> _DIRECTIONS_: Scan the entries for lines with the word "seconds", then copy those lines.
=== Begin Enclosure ===
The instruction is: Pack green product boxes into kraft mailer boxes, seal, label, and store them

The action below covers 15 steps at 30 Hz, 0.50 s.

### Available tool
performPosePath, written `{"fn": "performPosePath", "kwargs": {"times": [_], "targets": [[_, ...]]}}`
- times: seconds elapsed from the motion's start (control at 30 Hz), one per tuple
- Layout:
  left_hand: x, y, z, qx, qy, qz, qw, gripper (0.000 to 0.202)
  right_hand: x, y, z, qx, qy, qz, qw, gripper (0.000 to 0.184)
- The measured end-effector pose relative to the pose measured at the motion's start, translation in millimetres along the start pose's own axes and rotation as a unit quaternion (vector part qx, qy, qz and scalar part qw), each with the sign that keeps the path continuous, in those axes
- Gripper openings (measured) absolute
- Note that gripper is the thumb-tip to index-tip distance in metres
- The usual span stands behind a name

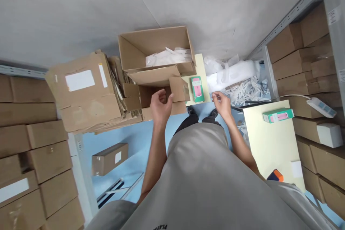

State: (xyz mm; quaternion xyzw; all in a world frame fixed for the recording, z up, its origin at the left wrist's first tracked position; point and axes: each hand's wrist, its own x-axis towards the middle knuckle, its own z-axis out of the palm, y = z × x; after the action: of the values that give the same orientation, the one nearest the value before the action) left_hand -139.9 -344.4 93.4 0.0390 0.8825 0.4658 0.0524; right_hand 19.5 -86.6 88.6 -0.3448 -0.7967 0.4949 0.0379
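My left hand (160,105) hovers in front of a small open cardboard box (151,95), fingers curled, nothing plainly in them. My right hand (222,102) floats just right of a green and pink product box (197,88) that lies on a pale yellow surface (202,68); its fingers are loosely bent and apart, holding nothing. Behind the small box stands a larger open carton (156,48) with white paper inside.
A flattened stack of cardboard (86,93) lies left. Shelves of brown boxes (29,143) line both sides. A pale table (272,140) at right carries a second green box (277,115) and an orange tool (275,175). White packing scraps (242,82) litter the blue floor.
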Motion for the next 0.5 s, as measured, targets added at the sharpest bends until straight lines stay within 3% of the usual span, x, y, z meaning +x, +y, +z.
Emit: {"fn": "performPosePath", "kwargs": {"times": [0.13, 0.27, 0.43, 0.5], "targets": [[6.0, -0.2, 6.0, -0.076, -0.078, -0.002, 0.994, 0.035, -1.2, -32.0, 27.4, 0.007, -0.01, -0.025, 1.0, 0.032], [13.0, 5.6, 0.2, -0.124, -0.146, 0.017, 0.981, 0.032, -5.0, -71.3, 60.3, -0.003, -0.03, -0.052, 0.998, 0.039], [32.7, 1.9, -25.6, -0.142, -0.234, 0.054, 0.96, 0.034, 1.1, -107.7, 101.3, -0.089, -0.01, -0.038, 0.995, 0.046], [44.3, -6.5, -44.3, -0.115, -0.215, 0.091, 0.965, 0.029, 4.8, -115.4, 113.8, -0.14, 0.003, -0.018, 0.99, 0.046]]}}
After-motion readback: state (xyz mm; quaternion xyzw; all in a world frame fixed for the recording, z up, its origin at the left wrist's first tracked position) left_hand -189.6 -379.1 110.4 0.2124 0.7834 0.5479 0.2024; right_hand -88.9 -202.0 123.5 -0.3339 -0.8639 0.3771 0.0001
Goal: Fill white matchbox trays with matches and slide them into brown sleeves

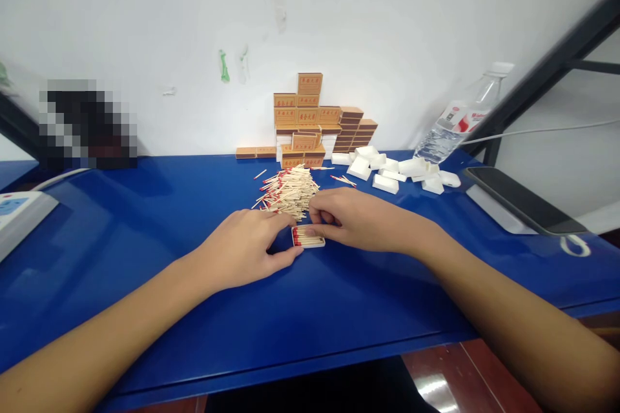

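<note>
A small white matchbox tray (310, 239) holding red-tipped matches lies on the blue table (145, 232). My left hand (247, 245) curls around the tray's left end, thumb and fingers closed on it. My right hand (353, 216) rests over the tray's right end, fingers pinched together on the matches there. Just behind both hands lies a loose pile of matches (290, 190).
Stacked orange matchbox sleeves (310, 119) stand against the white wall. Several empty white trays (397, 171) lie at the right, beside a leaning plastic bottle (460, 122). A phone (523, 197) rests at far right, a white power strip (19, 213) at far left.
</note>
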Available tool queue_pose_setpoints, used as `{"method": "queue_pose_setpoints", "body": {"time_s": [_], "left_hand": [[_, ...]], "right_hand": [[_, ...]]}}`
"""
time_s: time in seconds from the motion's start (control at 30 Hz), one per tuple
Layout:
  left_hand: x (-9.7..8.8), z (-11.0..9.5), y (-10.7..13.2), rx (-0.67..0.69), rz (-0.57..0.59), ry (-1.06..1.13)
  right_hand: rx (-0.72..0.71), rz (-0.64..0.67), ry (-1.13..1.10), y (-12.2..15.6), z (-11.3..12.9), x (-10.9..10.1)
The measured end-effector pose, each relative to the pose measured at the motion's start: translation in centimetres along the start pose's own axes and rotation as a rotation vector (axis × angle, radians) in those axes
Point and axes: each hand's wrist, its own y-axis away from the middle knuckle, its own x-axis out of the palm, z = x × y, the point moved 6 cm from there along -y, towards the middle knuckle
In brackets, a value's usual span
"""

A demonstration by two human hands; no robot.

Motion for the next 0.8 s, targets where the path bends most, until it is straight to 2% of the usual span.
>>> {"method": "queue_pose_setpoints", "body": {"time_s": [0.13,0.63,0.7,0.8], "left_hand": [[0.0,0.0,0.0,0.0,0.013,-0.001],[0.1,-0.2,0.0,0.014,0.023,-0.01],[0.1,-0.2,0.0,0.018,0.019,-0.02],[0.0,-0.2,0.0,0.033,0.006,-0.034]], "right_hand": [[0.021,-0.042,0.011,-0.2,0.1,-0.2],[0.033,-0.005,-0.015,-0.2,0.3,0.3],[0.009,-0.023,-0.031,-0.2,0.5,0.1],[-0.103,-0.053,-0.11,0.0,1.5,-0.3]]}}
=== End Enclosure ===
> _THE ANSWER_:
- times: seconds elapsed from the motion's start (control at 30 Hz), one per tuple
time_s: time in seconds from the motion's start (control at 30 Hz), one per tuple

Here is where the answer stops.